In order to build the information required at run-time, the `@defsim`

macro carries out several tasks including the following.

### Define Random Variables (RVs)

The macro must define random variables (RVs) by assigning names to distributions, which can be any object that supports the following function:

`rand(dist, count::Int=1)`

which produces a single value when`count == 1`

, else a`Vector`

of values.

If using Latin Hypercube Sampling (LHS) is used, the following function must also be defined:

`quantile(dist, quantiles::Vector{Float64})`

which returns values for the given`quantiles`

of the distribution.

In addition to the distributions available in the `Distributions`

package, Mimi provides:

`EmpiricalDistribution`

, which takes a vector of values and (optional) vector of probabilities and produces samples from these values using the given probabilities, if provided, or equal probability otherwise.`SampleStore{T}`

, which stores a vector of samples that are produced in order by the`rand`

function. This allows the user to to store a predefined set of values (useful for regression testing) and it is used by the LHS method, which draws all required samples at once at equal probability intervals and then shuffles the values. It is also used when rank correlations are specified, since this requires re-ordering draws from random variables.`ReshapedDistribution`

, which supports use of vector-valued distributions, i.e., those that generate vectors of values for each single draw.
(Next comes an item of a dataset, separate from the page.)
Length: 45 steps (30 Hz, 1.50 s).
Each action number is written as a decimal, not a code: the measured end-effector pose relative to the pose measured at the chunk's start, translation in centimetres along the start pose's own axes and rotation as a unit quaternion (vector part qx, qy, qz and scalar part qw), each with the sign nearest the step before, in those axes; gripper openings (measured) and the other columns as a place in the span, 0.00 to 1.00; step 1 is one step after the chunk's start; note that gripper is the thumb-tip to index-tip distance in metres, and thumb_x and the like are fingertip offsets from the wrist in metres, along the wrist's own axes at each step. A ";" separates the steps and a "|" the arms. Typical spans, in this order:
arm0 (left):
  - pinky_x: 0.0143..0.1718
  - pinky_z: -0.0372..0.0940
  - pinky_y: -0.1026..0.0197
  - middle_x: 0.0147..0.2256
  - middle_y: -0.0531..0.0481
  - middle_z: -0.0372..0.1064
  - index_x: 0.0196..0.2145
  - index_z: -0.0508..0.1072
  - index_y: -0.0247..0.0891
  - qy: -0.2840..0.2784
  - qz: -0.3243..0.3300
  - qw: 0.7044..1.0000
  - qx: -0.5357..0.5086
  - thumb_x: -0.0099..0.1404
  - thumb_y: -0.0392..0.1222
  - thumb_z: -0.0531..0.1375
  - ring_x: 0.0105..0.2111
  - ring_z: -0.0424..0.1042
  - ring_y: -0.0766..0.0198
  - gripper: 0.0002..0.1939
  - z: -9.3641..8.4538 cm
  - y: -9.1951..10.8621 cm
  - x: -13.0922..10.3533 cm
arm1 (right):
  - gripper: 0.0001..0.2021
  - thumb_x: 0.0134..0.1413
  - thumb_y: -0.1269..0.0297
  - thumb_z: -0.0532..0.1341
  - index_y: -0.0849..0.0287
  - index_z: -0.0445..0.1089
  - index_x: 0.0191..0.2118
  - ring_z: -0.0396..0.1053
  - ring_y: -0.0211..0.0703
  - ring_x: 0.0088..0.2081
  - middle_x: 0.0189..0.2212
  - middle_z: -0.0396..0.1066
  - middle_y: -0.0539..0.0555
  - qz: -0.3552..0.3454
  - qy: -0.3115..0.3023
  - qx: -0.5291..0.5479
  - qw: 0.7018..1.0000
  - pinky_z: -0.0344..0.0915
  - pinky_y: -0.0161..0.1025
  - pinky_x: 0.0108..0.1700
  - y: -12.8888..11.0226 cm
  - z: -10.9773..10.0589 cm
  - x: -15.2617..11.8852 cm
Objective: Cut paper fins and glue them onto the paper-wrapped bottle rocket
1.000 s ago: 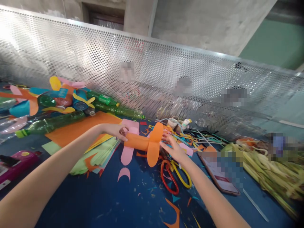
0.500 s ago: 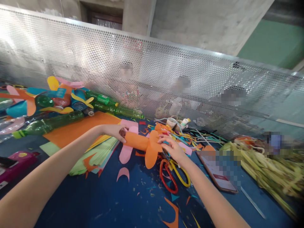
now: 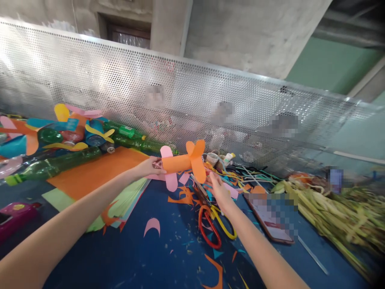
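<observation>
A toy plane (image 3: 177, 163), its body wrapped in orange paper with pink wings and orange tail pieces, is held up off the blue table. My left hand (image 3: 147, 167) grips its clear bottle-like nose end. My right hand (image 3: 219, 190) is just below and right of the orange tail, its fingers stretched out and apart, holding nothing. Scissors with one red and one yellow handle loop (image 3: 207, 226) lie beneath the right hand, blades partly among paper scraps. A pink crescent scrap (image 3: 152, 227) lies on the table in front.
Green bottles (image 3: 69, 162) and other paper-winged planes (image 3: 76, 128) crowd the left. Stacked coloured paper (image 3: 96, 172) lies near a magenta tool (image 3: 18, 216). On the right are a phone (image 3: 270, 222) and dried husks (image 3: 319, 208). A perforated metal panel (image 3: 192, 96) stands behind.
The toy plane has been lifted and turned in my left hand, its tail rising. My right hand has come off the tail and dropped slightly below it. The view has shifted a little.
</observation>
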<state>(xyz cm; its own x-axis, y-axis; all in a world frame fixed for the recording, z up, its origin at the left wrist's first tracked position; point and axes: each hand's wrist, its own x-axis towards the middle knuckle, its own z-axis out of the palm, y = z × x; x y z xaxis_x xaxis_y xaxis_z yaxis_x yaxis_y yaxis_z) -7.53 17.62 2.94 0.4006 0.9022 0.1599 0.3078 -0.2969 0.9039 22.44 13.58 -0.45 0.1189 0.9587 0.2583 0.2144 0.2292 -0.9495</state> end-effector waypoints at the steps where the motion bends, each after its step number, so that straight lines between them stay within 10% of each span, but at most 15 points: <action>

An example (that motivated this addition) is the`Dirichlet`

distribution, which produces a vector of values that sum to 1. To use this in`@defsim`

, you might do:`rd = ReshapedDistribution([5, 5], Dirichlet(25,1))`

This code creates a pseudo-distribution that, for each draw, produces a 5x5 matrix of values that sum to 1.

### Apply RVs to model parameters

**For all applications in this section, it is important to note that for each trial, a random variable on the right hand side of an assignment will take on the value of a single draw from the given distribution. This means that even if the random variable is applied to more than one parameter on the left hand side (such as assigning to a slice), each of these parameters will be assigned the same value, not different draws from the distribution.**

The macro next defines how to apply the values generated by each RV to model parameters based on a pseudo-assignment operator:

`param = RV`

replaces the values in the parameter with the value of the RV for the current trial.`param += RV`

replaces the values in the parameter with the sum of the original value and the value of the RV for the current trial.`param *= RV`

replaces the values in the parameter with the product of the original value and the value of the RV for the current trial.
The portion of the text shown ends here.